Le glissement massif de l’Occident (ou s’agit-il déjà du post-Occident ?) dans la pensée magique laisse perplexe la plupart des autres sociétés du monde – y compris la société afghane. À l’instar de la maçonnerie marocaine, l’Afghanistan des Talibans a, lui aussi, bien du mal à décider de la réaction à adopter face à un Occident dont diverses manifestations – en l’occurrence : les tweets d’une diplomate américaine en poste à Kaboul – échappent de plus en plus à la grille de lecture des Sapiens sapiens de l’ère post-chamanique.

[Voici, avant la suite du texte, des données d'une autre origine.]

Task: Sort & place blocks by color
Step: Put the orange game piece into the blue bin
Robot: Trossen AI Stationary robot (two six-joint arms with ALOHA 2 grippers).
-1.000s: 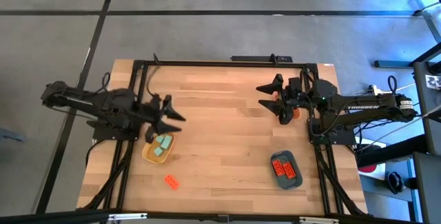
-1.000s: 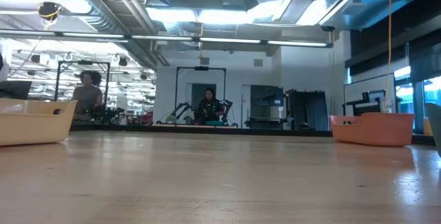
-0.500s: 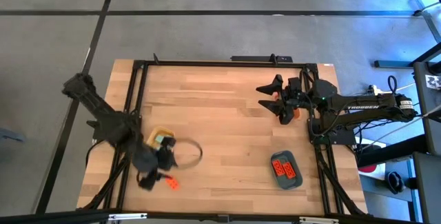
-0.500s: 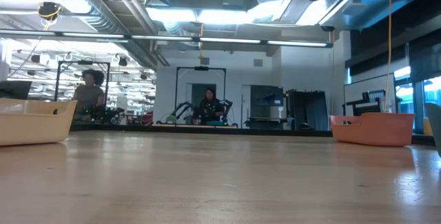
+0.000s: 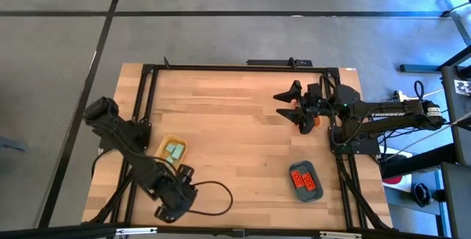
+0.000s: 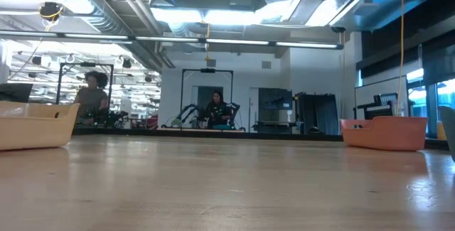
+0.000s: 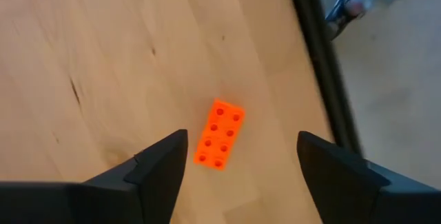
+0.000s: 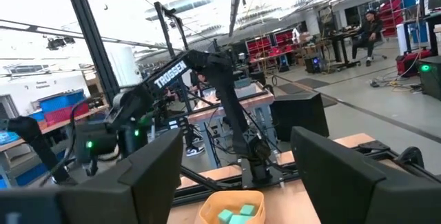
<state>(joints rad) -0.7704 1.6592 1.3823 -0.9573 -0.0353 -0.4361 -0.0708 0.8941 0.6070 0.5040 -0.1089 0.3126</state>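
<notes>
One red-orange block lies flat, studs up, on the wooden table near its front left corner. My left gripper hangs above it, pointing steeply down, open, with a finger on each side and clear of it. In the high view this gripper hides the block. Pale teal blocks lie in the yellow tray. Red-orange blocks lie in the dark teal tray. My right gripper waits open above the table's far right part, its fingers wide apart with nothing between them.
An orange tray stands at the right, mostly under my right arm in the high view. The table's black frame rail runs close beside the block. A black cable loop trails from my left arm. People sit in the room behind.
My left gripper has swung from above the yellow tray toward the table's near edge and sunk a little. It has tipped from nearly level to steeply downward and now hangs over the red-orange block. The block has stayed where it was.
</notes>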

En invitant les Afghanes (habitantes d’un pays racialement homogène et fédéré par une religion monothéiste) à s’inspirer de la « magie des filles noires » (afro-américaines et généralement chrétiennes), la Chargée d’Affaires US Karen (sic) Decker a dérouté tout le monde : aussi bien l’Afghanistan urbain, en cours d’intégration à l’Occident pigmenté – pour lequel le progrès est encore censé s’identifier à la rationalité et à des enjeux de développement – que les rigoristes villageois qui (à supposer qu’ils aient pris connaissance de ces facéties) n’ont pu y voir (à tort ?) que la main du Sheytân.
Afghanistan : l’Occident pigmenté à la croisée des fondamentalismes
Finalement, tel ou tel kissingerien oublié par le spoil system démocrate dans un bureau du Département d’État a dû remarquer ce départ d’incendie, et télégraphier à Mme Decker que le wokisme à Kaboul, slava deux minutes.

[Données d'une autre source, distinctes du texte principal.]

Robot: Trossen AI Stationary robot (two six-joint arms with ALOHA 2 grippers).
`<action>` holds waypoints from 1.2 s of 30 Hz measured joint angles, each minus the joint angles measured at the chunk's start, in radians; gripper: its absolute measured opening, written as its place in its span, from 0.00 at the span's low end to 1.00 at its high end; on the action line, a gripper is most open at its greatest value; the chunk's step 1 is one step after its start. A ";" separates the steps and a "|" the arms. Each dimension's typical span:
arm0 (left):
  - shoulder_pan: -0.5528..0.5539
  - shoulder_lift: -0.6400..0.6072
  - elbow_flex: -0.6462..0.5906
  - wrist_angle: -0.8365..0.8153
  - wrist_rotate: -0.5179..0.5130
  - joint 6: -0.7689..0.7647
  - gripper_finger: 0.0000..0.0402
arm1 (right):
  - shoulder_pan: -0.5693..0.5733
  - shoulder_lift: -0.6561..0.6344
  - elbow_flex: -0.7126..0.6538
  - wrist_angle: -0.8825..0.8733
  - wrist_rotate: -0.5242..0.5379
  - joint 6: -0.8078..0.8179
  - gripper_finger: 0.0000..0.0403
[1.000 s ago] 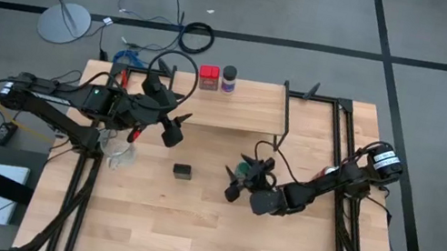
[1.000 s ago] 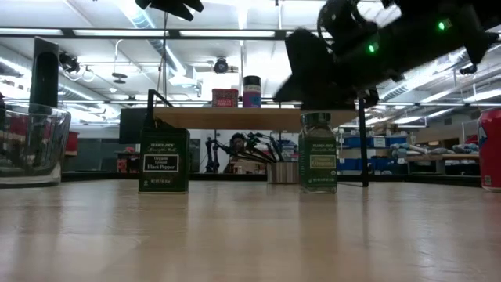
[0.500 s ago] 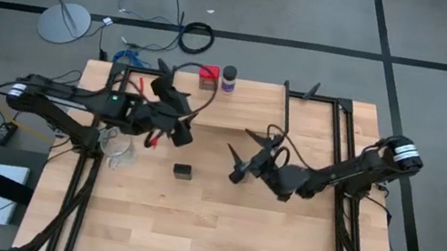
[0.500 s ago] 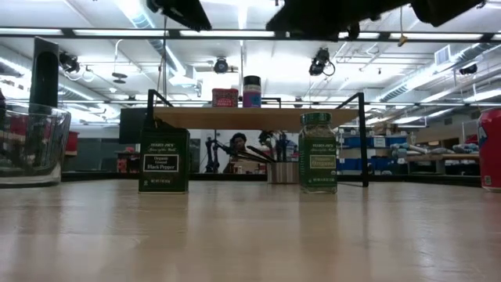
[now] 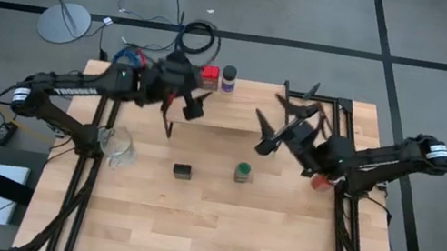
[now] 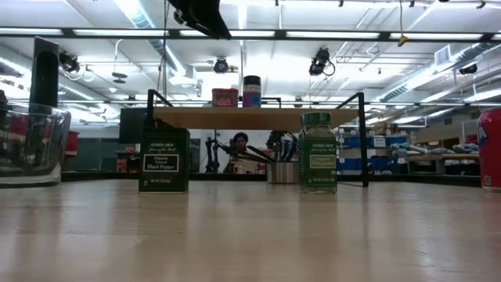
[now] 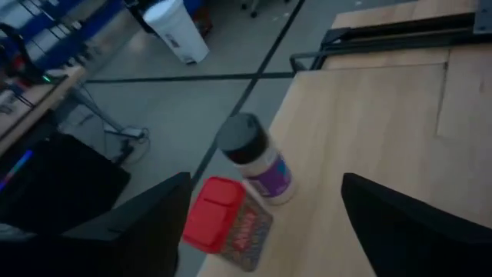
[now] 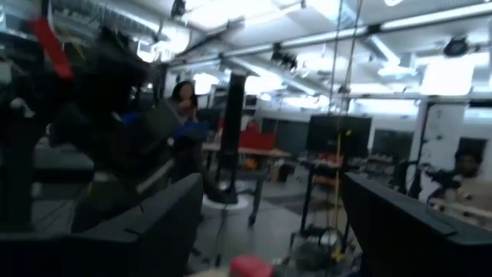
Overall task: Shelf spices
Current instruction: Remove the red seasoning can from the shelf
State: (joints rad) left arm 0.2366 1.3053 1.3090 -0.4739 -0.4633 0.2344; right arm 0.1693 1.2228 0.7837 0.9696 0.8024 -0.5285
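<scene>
**Two spices shelved, two on the table, both arms lifted clear**

Nearest the low camera, the dark square tin (image 6: 163, 160) stands on the tabletop (image 6: 250, 235); its label reads "Trader Joe's… Organic Ground Black Pepper". Just right of it in that view stands the green jar (image 6: 317, 153), whose label is too small to read beyond a brand line at the top. From above, the two sit near each other in the open middle of the table, the tin at (image 5: 182, 171) and the jar at (image 5: 243, 172).

A second ago the right gripper (image 5: 273, 134) was low over the green jar, its body filling the low view. It has since risen and swung back toward the shelf (image 5: 235, 114), leaving the jar upright and untouched where it stood. Its fingers look spread apart and hold nothing. The left gripper (image 5: 178, 110) has likewise moved from the table's left side up to the shelf's left end; its fingers (image 7: 138, 223) are wide apart and empty.

Farther back, on the shelf's plank, the red square tin (image 7: 229, 223) and the dark-lidded, purple-labelled jar (image 7: 257, 158) stand just beside each other at the far left corner; their lettering cannot be read.

So the job looks half done: both table items need carrying up, and neither gripper is committed to one.

A clear glass cup (image 6: 27, 145) and a red drink can (image 6: 491, 149) sit at the table's edges.
</scene>
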 joint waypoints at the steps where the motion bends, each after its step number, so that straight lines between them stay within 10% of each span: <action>1: 0.028 0.001 0.010 -0.016 0.039 0.004 0.87 | -0.006 -0.015 0.000 0.001 -0.009 -0.013 0.76; 13: 0.276 0.127 0.252 -0.305 0.370 0.184 0.90 | -0.024 -0.051 0.000 -0.007 -0.013 -0.127 0.76; 24: 0.361 0.447 0.546 -0.633 0.404 0.248 0.90 | -0.028 -0.052 0.000 -0.007 -0.010 -0.127 0.76; 36: 0.397 0.561 0.588 -0.634 0.421 0.264 0.88 | -0.037 -0.052 0.000 -0.018 0.010 -0.128 0.76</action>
State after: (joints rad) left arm 0.6333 1.8659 1.8970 -1.1075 -0.0424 0.4980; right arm 0.1318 1.1709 0.7837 0.9518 0.8127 -0.6563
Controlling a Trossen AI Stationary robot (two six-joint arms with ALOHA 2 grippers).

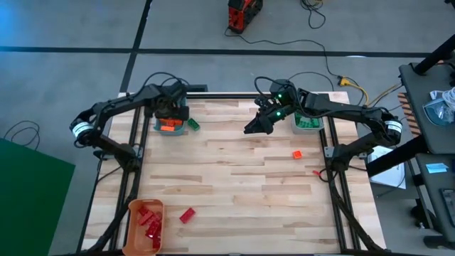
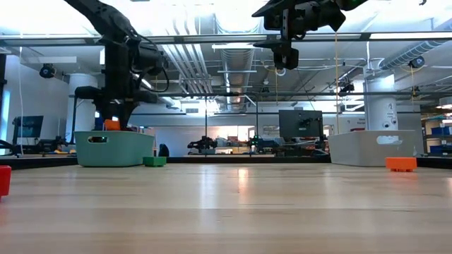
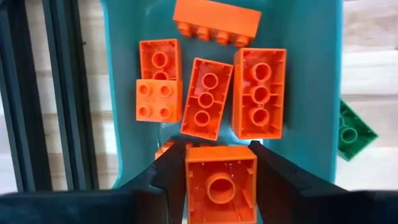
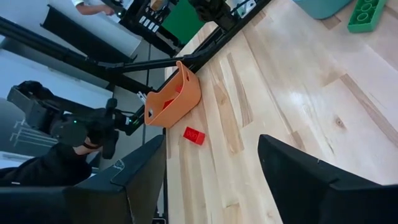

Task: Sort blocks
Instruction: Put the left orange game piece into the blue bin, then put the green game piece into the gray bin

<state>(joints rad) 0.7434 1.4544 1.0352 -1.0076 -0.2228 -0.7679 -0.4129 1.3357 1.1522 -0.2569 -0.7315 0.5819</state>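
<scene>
1. Two arms work at the table (image 1: 234, 171); the left gripper (image 3: 221, 163) hangs over the teal bin (image 1: 172, 125) near the far left corner, its fingers (image 3: 168, 174) clamped on an orange block (image 3: 221, 183).
2. Five more orange blocks (image 3: 205, 98) lie in that bin.
3. One green block (image 1: 193, 124) sits on the table just beside the bin.
4. Right gripper (image 4: 211, 174) hovers above the far middle of the table, spread wide and holding nothing.
5. Grey bin (image 1: 307, 123) by the far right edge holds green blocks (image 1: 308, 121).
6. An orange block (image 1: 297, 153) and a red block (image 1: 317, 171) lie near the right edge.
7. Orange bin (image 1: 144, 226) at the near left corner holds red blocks (image 1: 150, 222); another red block (image 1: 188, 215) lies just beside it.
</scene>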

Pendant que la Karen efface fiévreusement ses tweets comme le premier Jacques Sapir venu, c’est à nous de nous poser la question : en sortant – dans le crépuscule du 3e Occident – de la logique Sapiens, le monde des mégapoles (ou : totalitarisme des Karens) est-il encore capable de comprendre l’univers de ces infâmes mammifères supérieurs bisexués qui parlent des langues autres que l’anglais et se reproduisent via des structures familiales ?

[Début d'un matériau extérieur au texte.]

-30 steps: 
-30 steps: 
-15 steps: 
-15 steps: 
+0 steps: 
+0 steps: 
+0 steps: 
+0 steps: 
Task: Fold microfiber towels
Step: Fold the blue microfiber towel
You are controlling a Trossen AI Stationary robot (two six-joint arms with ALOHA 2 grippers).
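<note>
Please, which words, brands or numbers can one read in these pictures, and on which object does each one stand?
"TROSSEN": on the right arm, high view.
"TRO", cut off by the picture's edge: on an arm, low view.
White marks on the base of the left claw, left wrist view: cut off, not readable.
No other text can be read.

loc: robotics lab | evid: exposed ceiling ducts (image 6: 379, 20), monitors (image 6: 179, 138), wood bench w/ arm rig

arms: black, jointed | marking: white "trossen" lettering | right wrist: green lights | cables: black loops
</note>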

Cette question est particulièrement intéressante en Afghanistan, pays multi-ethnique qui semble attirer irrésistiblement à lui tous les fondamentalismes : d’abord l’Islam politique – qui, en dépit des idées reçues, y a trouvé un terrain assez ingrat, étant donné que seule une infime partie de la société afghane est alphabétisée (en arabe – c’est-à-dire alphabétisée tout court) –, puis cet intégrisme des droits de l’homme dont la rupture avec toute forme de rationalité calcultante, depuis mars 2020, est devenue évidente pour quiconque a des yeux pour voir.